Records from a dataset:
----------------------------------------

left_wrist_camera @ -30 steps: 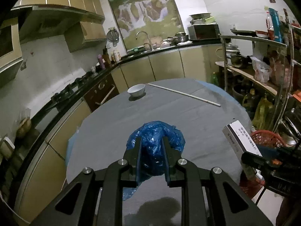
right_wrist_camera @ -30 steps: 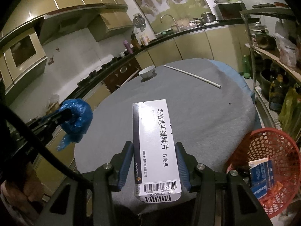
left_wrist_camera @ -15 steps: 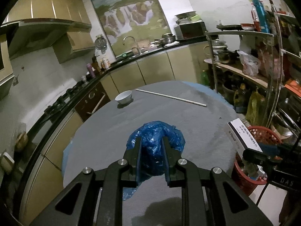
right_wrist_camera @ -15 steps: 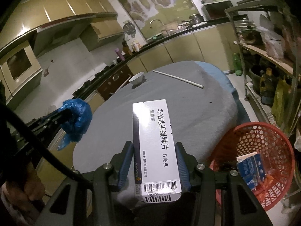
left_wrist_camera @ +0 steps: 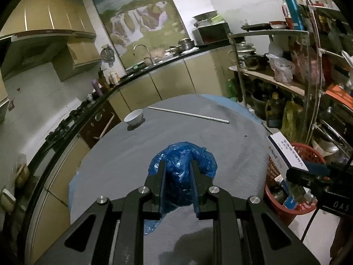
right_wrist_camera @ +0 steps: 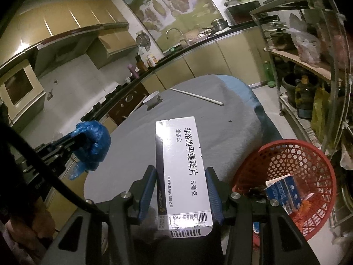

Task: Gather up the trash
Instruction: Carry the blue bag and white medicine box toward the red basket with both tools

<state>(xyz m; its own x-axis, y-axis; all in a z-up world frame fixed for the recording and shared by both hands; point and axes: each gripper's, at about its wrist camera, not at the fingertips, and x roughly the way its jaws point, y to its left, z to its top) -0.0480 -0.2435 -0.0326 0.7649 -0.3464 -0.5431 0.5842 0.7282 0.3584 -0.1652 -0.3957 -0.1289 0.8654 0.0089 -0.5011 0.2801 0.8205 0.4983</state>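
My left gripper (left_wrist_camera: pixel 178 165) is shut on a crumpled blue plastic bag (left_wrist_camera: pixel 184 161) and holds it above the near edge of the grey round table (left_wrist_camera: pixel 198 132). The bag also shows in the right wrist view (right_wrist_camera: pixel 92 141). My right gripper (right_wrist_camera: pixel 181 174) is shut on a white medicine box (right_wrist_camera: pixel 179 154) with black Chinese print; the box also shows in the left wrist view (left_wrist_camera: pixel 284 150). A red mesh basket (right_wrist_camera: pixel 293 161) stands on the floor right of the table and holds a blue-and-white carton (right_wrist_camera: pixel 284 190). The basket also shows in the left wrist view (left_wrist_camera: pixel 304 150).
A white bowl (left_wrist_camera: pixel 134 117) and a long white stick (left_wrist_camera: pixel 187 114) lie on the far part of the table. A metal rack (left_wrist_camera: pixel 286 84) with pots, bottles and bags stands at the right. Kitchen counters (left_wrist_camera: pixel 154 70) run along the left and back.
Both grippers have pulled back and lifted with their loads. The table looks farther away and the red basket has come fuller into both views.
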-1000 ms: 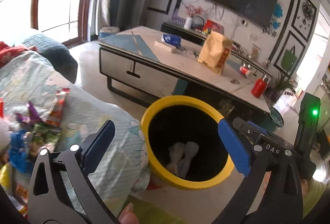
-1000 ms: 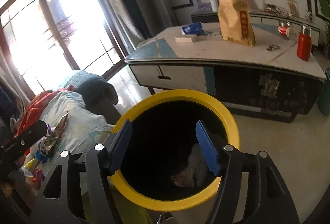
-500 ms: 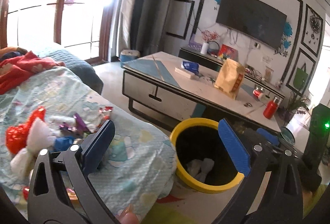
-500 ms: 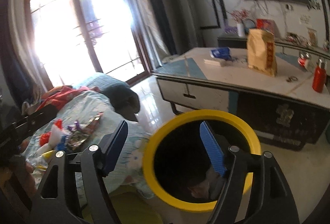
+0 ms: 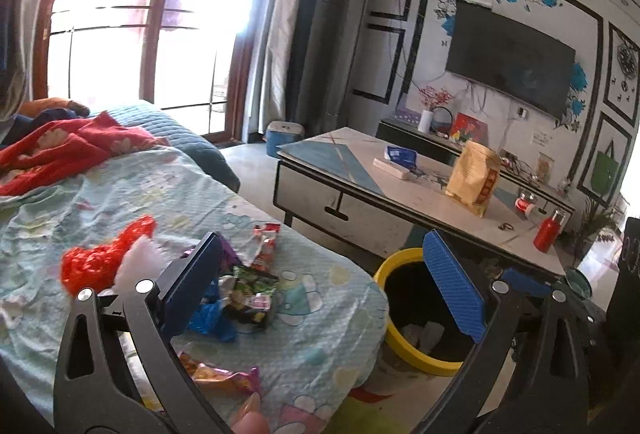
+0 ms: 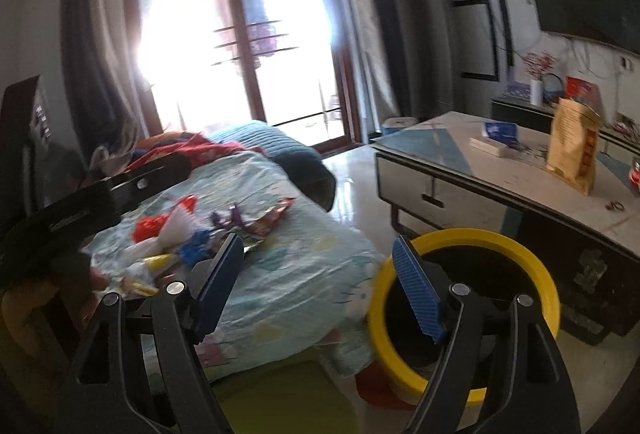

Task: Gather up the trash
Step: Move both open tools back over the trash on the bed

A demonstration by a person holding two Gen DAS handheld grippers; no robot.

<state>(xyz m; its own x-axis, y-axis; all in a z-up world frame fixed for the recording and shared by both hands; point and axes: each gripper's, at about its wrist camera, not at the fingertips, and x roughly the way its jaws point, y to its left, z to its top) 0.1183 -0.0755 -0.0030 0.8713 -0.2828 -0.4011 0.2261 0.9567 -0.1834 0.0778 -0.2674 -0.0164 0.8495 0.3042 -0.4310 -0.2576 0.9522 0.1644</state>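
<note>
A big bed (image 5: 120,194) with a light blue sheet fills the left side. Beside it on the floor stands a yellow bin (image 5: 404,348) with white paper inside. A pile of trash wrappers (image 5: 248,286) lies on the sheet. The left gripper (image 5: 324,290) is wide open and empty, with the wrappers just past its left jaw. The right gripper (image 6: 320,286) is opening, nothing between its jaws; the wrappers (image 6: 224,230) lie up and left of it.
</note>
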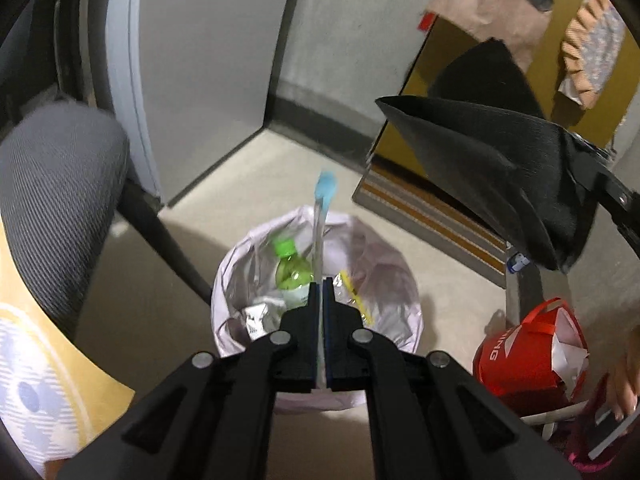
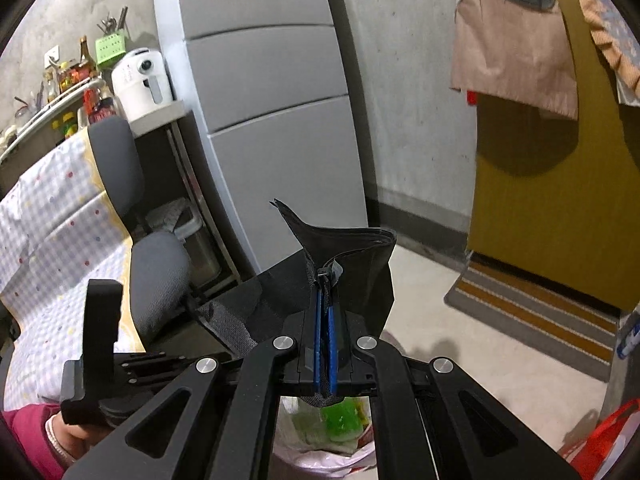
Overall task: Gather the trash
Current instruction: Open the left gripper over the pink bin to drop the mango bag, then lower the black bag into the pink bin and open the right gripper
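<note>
My left gripper [image 1: 322,284] is shut on a thin clear wrapper with a blue tip [image 1: 325,192] and holds it above a round trash bin [image 1: 400,280] lined with a pale pink bag. In the bin lie a green-capped bottle [image 1: 290,268] and several wrappers. My right gripper [image 2: 326,276] is shut on a black pouch [image 2: 352,256]. The pouch also shows in the left wrist view [image 1: 492,172], up to the right of the bin. The bin shows below the right gripper [image 2: 320,456].
A grey office chair [image 1: 52,200] stands left of the bin, by a table with a dotted cloth [image 2: 52,220]. A grey fridge [image 2: 272,112] stands behind. A red paper bag [image 1: 532,356] sits right of the bin. A striped mat [image 2: 540,312] lies before a yellow door.
</note>
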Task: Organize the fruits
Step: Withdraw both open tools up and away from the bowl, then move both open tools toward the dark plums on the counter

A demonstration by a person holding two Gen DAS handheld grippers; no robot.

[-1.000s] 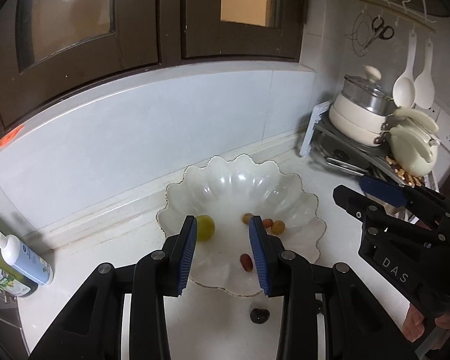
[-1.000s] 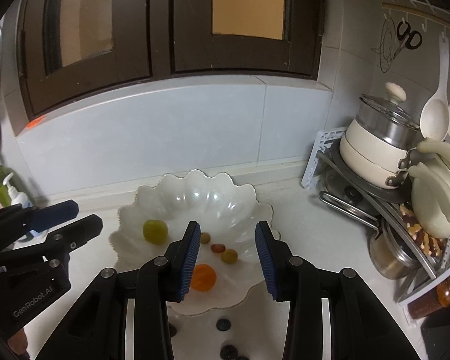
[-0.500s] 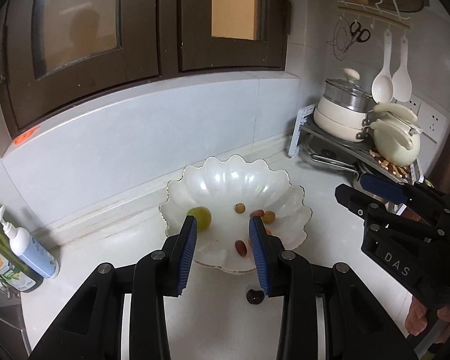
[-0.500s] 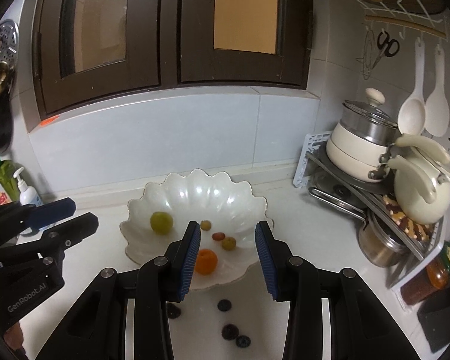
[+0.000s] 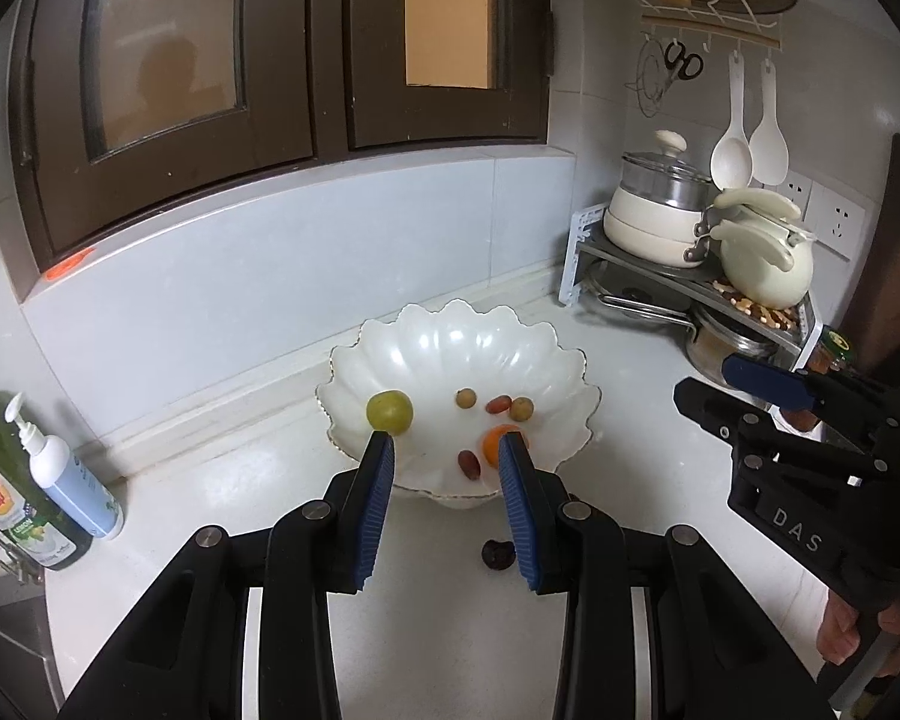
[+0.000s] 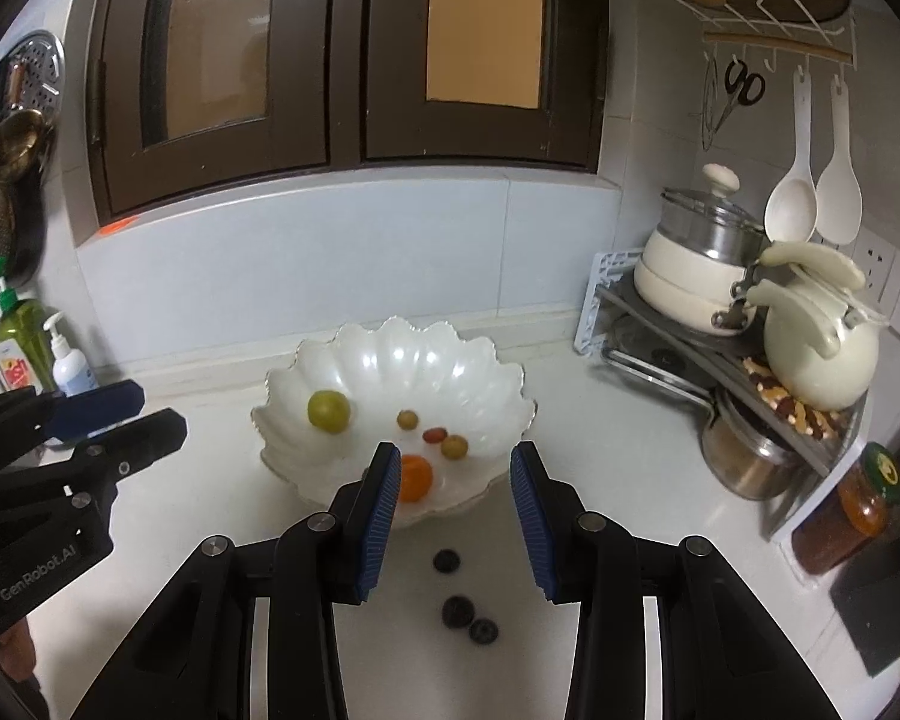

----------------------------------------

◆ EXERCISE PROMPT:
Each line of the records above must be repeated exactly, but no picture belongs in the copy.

◆ RESULT FOR THIS EXERCISE:
left_wrist_camera @ -30 steps: 
right_wrist_camera @ -30 steps: 
left_wrist_camera @ -15 steps: 
right_wrist_camera @ -15 steps: 
left_wrist_camera @ +0 steps: 
right_wrist_camera @ +0 steps: 

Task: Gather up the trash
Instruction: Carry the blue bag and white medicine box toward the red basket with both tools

<state>(xyz m; its own x-axis, y-axis; all in a z-up world frame fixed for the recording and shared by both hands; point and axes: each gripper's, at about its wrist camera, not at the fingertips, and x roughly the way its jaws point, y to its left, z to its top) -0.0480 -0.2435 -0.0326 0.7649 -0.3464 -0.5431 0.5842 0.7282 0.3584 -0.1652 -0.3957 -0.1289 0.8654 0.0089 -0.5011 0.2801 0.8205 0.4983</state>
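My left gripper (left_wrist_camera: pixel 178 165) is shut on a crumpled blue plastic bag (left_wrist_camera: pixel 184 161) and holds it above the near edge of the grey round table (left_wrist_camera: pixel 198 132). The bag also shows in the right wrist view (right_wrist_camera: pixel 92 141). My right gripper (right_wrist_camera: pixel 181 174) is shut on a white medicine box (right_wrist_camera: pixel 179 154) with black Chinese print; the box also shows in the left wrist view (left_wrist_camera: pixel 284 150). A red mesh basket (right_wrist_camera: pixel 293 161) stands on the floor right of the table and holds a blue-and-white carton (right_wrist_camera: pixel 284 190). The basket also shows in the left wrist view (left_wrist_camera: pixel 304 150).
A white bowl (left_wrist_camera: pixel 134 117) and a long white stick (left_wrist_camera: pixel 187 114) lie on the far part of the table. A metal rack (left_wrist_camera: pixel 286 84) with pots, bottles and bags stands at the right. Kitchen counters (left_wrist_camera: pixel 154 70) run along the left and back.
Both grippers have pulled back and lifted with their loads. The table looks farther away and the red basket has come fuller into both views.
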-1000 ms: 
-1000 ms: 
-500 ms: 
-500 ms: 
+0 ms: 
+0 ms: 

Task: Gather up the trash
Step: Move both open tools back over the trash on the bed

A demonstration by a person holding two Gen DAS handheld grippers; no robot.

<state>(xyz m; its own x-axis, y-axis; all in a z-up world frame fixed for the recording and shared by both hands; point and axes: each gripper's, at about its wrist camera, not at the fingertips, and x roughly the way its jaws point, y to its left, z to its top) 0.1183 -0.0755 -0.0030 0.8713 -0.2828 -0.4011 0.2261 0.9567 -0.1834 0.0778 -0.2674 -0.0164 0.8495 0.3042 -0.4310 -0.2576 0.9522 0.1644</state>
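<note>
A big bed (image 5: 120,194) with a light blue sheet fills the left side. Beside it on the floor stands a yellow bin (image 5: 404,348) with white paper inside. A pile of trash wrappers (image 5: 248,286) lies on the sheet. The left gripper (image 5: 324,290) is wide open and empty, with the wrappers just past its left jaw. The right gripper (image 6: 320,286) is opening, nothing between its jaws; the wrappers (image 6: 224,230) lie up and left of it.
</note>
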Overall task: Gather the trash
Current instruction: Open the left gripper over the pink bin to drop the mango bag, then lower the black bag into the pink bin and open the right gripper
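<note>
My left gripper [image 1: 322,284] is shut on a thin clear wrapper with a blue tip [image 1: 325,192] and holds it above a round trash bin [image 1: 400,280] lined with a pale pink bag. In the bin lie a green-capped bottle [image 1: 290,268] and several wrappers. My right gripper [image 2: 326,276] is shut on a black pouch [image 2: 352,256]. The pouch also shows in the left wrist view [image 1: 492,172], up to the right of the bin. The bin shows below the right gripper [image 2: 320,456].
A grey office chair [image 1: 52,200] stands left of the bin, by a table with a dotted cloth [image 2: 52,220]. A grey fridge [image 2: 272,112] stands behind. A red paper bag [image 1: 532,356] sits right of the bin. A striped mat [image 2: 540,312] lies before a yellow door.
</note>
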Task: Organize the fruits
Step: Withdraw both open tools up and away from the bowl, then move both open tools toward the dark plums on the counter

A demonstration by a person holding two Gen DAS handheld grippers; no robot.

[-1.000s] 
[-1.000s] 
[-0.500s] 
[-0.500s] 
[+0.000s] 
[+0.000s] 

There's no more to this exercise.